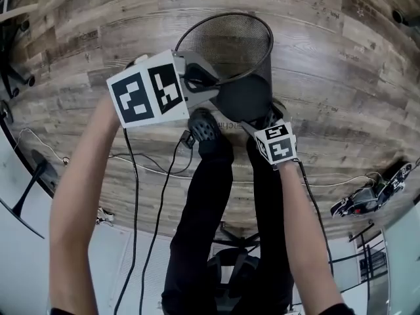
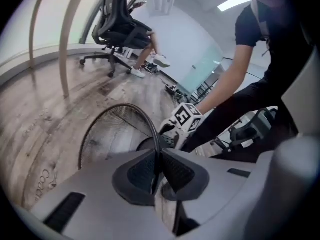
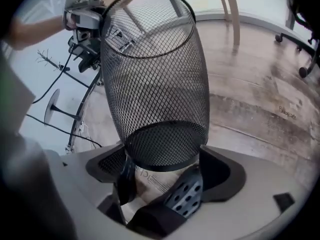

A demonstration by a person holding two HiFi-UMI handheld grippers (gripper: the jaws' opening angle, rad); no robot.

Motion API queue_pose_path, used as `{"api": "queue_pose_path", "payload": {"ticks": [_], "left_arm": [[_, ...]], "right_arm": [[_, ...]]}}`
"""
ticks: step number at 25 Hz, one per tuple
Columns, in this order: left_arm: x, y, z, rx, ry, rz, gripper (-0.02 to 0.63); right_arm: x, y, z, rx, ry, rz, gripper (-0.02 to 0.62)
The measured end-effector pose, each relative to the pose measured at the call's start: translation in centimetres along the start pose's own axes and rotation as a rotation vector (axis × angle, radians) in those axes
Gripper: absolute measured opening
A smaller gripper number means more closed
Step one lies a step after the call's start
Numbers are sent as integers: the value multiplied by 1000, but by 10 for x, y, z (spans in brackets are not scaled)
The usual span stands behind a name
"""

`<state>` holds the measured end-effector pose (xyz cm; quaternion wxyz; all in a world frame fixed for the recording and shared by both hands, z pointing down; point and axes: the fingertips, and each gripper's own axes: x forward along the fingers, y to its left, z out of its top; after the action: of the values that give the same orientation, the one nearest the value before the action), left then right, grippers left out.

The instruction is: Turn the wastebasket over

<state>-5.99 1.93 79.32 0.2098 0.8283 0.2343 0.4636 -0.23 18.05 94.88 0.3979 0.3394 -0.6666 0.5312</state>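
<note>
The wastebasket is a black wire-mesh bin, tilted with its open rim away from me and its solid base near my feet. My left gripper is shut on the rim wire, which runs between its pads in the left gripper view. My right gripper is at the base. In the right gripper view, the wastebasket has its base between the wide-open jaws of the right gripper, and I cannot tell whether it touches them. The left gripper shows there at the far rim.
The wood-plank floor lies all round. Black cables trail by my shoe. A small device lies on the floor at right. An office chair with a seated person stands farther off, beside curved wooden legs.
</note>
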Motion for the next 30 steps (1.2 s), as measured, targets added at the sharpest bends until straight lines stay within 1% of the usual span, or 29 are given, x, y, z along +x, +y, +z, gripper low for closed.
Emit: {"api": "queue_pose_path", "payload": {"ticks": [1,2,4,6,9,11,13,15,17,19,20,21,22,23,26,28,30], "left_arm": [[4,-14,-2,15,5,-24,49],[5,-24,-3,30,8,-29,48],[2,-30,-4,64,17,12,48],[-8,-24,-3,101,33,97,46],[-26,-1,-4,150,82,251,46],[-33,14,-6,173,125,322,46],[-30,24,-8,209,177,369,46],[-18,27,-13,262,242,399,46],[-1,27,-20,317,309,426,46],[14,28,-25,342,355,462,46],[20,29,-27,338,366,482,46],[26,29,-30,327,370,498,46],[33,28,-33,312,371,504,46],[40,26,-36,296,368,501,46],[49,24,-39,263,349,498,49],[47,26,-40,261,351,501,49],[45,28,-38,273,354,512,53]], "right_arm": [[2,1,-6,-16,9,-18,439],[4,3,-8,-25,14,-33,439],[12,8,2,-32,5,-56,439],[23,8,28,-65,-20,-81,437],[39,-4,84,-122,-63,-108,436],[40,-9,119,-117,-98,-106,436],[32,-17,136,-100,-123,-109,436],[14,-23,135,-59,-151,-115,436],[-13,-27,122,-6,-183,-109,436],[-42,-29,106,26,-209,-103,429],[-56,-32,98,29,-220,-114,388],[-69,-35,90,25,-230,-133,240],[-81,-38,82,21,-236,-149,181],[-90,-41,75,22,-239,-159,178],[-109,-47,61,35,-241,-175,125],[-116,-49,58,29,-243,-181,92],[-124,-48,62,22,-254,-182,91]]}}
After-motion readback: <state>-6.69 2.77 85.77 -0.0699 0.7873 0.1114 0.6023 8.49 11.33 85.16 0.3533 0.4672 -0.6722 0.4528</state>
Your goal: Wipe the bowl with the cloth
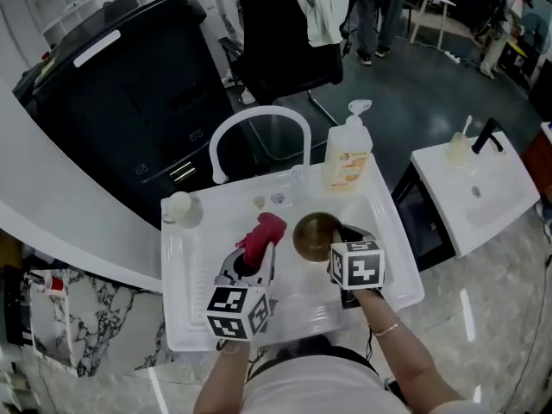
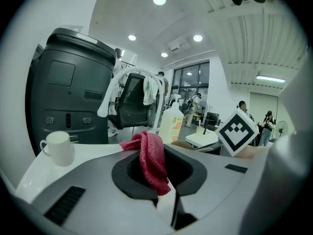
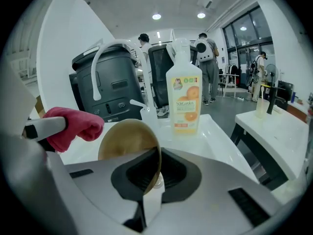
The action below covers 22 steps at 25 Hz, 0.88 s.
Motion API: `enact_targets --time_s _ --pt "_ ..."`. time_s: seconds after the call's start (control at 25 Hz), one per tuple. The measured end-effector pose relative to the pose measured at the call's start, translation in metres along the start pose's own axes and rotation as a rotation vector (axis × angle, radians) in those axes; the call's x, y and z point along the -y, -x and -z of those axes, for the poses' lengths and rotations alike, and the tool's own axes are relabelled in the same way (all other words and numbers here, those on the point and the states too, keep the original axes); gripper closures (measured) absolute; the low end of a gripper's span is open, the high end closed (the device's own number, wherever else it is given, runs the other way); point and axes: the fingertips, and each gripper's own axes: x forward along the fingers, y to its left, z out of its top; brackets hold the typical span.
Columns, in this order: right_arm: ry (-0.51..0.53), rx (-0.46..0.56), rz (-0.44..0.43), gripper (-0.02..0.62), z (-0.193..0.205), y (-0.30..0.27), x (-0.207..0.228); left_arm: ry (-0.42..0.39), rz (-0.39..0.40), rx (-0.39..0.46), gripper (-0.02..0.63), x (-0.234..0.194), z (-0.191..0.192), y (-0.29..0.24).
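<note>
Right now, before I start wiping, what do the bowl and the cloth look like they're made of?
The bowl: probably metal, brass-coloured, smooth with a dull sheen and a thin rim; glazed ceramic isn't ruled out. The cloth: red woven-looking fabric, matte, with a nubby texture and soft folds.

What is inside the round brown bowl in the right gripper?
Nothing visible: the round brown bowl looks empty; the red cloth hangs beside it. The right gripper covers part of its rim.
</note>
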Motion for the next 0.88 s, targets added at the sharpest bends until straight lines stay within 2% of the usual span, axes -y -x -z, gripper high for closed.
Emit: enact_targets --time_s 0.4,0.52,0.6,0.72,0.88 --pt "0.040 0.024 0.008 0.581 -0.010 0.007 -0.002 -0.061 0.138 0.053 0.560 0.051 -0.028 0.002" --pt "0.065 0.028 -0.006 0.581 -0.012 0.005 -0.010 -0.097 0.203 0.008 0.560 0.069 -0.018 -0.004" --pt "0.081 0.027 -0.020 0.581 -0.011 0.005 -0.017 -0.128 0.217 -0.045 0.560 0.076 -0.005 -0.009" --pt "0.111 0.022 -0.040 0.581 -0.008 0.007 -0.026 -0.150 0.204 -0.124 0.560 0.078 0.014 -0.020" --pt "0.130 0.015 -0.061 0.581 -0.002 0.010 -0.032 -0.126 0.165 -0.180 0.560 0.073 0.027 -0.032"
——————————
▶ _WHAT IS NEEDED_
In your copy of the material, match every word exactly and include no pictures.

▶ _ANSWER TO THE EXERCISE_
A demonstration by a person holding two HiFi-UMI handheld grippers (gripper: the jaws' opening angle, rad); no robot.

Motion API queue_pose_path, used as `{"api": "queue_pose_path", "payload": {"ticks": [_], "left_arm": [[_, ...]], "right_arm": [[_, ...]]}}`
"""
ticks: step number at 25 Hz, one per tuple
Columns, in this order: left_arm: x, y, z, rx, ry, rz, gripper (-0.02 to 0.63); right_arm: x, y, z, rx, ry, rz, gripper (-0.02 to 0.62)
The measured end-effector pose, each relative to the pose measured at the call's start: translation in centimetres along the start pose's own axes and rotation as a rotation vector (axis × angle, radians) in those axes
Gripper: absolute measured opening
A smaller gripper number means more closed
Step one lies a step after the call's start
Numbers are sent as integers: the value multiplied by 1000, but by 10 for x, y, z (spans in brackets are not scaled)
The usual span stands behind a name
"""

`<state>` holds the measured end-effector pose (xyz cm; quaternion wxyz; all in a world frame fixed for the recording and shared by both hands, z pointing down; point and axes: the fingertips, and each gripper's own axes: x forward along the fingers, y to its left, z out of its top; after the action: of the values that give the same orientation, the one nearest the value before the action), left then right, grippers left out.

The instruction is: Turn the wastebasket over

<state>-5.99 1.93 79.32 0.2098 0.8283 0.2343 0.4636 -0.23 18.05 94.88 0.3979 0.3394 -0.6666 0.5312</state>
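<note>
The wastebasket is a black wire-mesh bin, tilted with its open rim away from me and its solid base near my feet. My left gripper is shut on the rim wire, which runs between its pads in the left gripper view. My right gripper is at the base. In the right gripper view, the wastebasket has its base between the wide-open jaws of the right gripper, and I cannot tell whether it touches them. The left gripper shows there at the far rim.
The wood-plank floor lies all round. Black cables trail by my shoe. A small device lies on the floor at right. An office chair with a seated person stands farther off, beside curved wooden legs.
</note>
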Motion for the next 30 steps (1.2 s), as measured, targets added at the sharpest bends until straight lines stay within 1% of the usual span, or 29 are given, x, y, z along +x, +y, +z, gripper low for closed.
Emit: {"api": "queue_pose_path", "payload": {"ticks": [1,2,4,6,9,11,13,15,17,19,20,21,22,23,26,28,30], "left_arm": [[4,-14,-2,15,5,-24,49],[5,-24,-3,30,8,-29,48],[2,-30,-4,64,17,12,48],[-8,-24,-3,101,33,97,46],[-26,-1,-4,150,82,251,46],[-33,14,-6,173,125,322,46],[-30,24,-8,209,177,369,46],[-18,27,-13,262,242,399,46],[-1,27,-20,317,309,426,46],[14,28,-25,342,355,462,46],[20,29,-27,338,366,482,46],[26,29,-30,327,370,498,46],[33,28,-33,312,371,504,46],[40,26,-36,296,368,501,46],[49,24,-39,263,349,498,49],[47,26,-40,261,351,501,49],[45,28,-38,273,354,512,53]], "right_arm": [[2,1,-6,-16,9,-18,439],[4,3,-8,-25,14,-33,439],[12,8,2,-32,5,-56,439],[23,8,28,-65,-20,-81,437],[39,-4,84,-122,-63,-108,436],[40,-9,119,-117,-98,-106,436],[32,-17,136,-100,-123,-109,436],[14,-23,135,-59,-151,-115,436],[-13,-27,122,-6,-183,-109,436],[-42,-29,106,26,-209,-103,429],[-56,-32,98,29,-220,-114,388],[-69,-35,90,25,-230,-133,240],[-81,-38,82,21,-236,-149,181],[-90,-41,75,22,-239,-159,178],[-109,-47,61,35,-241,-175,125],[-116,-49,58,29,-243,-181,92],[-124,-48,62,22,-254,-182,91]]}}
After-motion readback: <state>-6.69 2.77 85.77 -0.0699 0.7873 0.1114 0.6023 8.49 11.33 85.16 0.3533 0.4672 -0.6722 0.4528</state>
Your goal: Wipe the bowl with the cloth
The action below covers 22 steps at 25 Hz, 0.88 s.
Motion API: `enact_targets --time_s _ --pt "_ ..."`. time_s: seconds after the call's start (control at 25 Hz), one per tuple. The measured end-effector pose relative to the pose measured at the call's start, translation in metres along the start pose's own axes and rotation as a rotation vector (axis × angle, radians) in those axes; the call's x, y and z point along the -y, -x and -z of those axes, for the poses' lengths and rotations alike, and the tool's own axes are relabelled in the same way (all other words and numbers here, those on the point and the states too, keep the original axes); gripper closures (measured) absolute; the low end of a gripper's span is open, the high end closed (the device's own number, wherever else it is given, runs the other way); point and axes: the fingertips, and each gripper's own axes: x forward along the fingers, y to its left, z out of its top; brackets hold the typical span.
Columns, in this order: right_arm: ry (-0.51..0.53), rx (-0.46..0.56), rz (-0.44..0.43), gripper (-0.02..0.62), z (-0.193..0.205), y (-0.30..0.27), x (-0.207..0.228); left_arm: ry (-0.42..0.39), rz (-0.39..0.40), rx (-0.39..0.46), gripper (-0.02..0.63), x (-0.234..0.194), z (-0.191..0.192), y (-0.29..0.24).
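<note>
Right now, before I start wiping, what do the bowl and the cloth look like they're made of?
The bowl: probably metal, brass-coloured, smooth with a dull sheen and a thin rim; glazed ceramic isn't ruled out. The cloth: red woven-looking fabric, matte, with a nubby texture and soft folds.

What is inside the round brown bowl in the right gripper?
Nothing visible: the round brown bowl looks empty; the red cloth hangs beside it. The right gripper covers part of its rim.
</note>
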Motion for the next 0.88 s, targets added at the sharpest bends until straight lines stay within 2% of the usual span, axes -y -x -z, gripper high for closed.
Emit: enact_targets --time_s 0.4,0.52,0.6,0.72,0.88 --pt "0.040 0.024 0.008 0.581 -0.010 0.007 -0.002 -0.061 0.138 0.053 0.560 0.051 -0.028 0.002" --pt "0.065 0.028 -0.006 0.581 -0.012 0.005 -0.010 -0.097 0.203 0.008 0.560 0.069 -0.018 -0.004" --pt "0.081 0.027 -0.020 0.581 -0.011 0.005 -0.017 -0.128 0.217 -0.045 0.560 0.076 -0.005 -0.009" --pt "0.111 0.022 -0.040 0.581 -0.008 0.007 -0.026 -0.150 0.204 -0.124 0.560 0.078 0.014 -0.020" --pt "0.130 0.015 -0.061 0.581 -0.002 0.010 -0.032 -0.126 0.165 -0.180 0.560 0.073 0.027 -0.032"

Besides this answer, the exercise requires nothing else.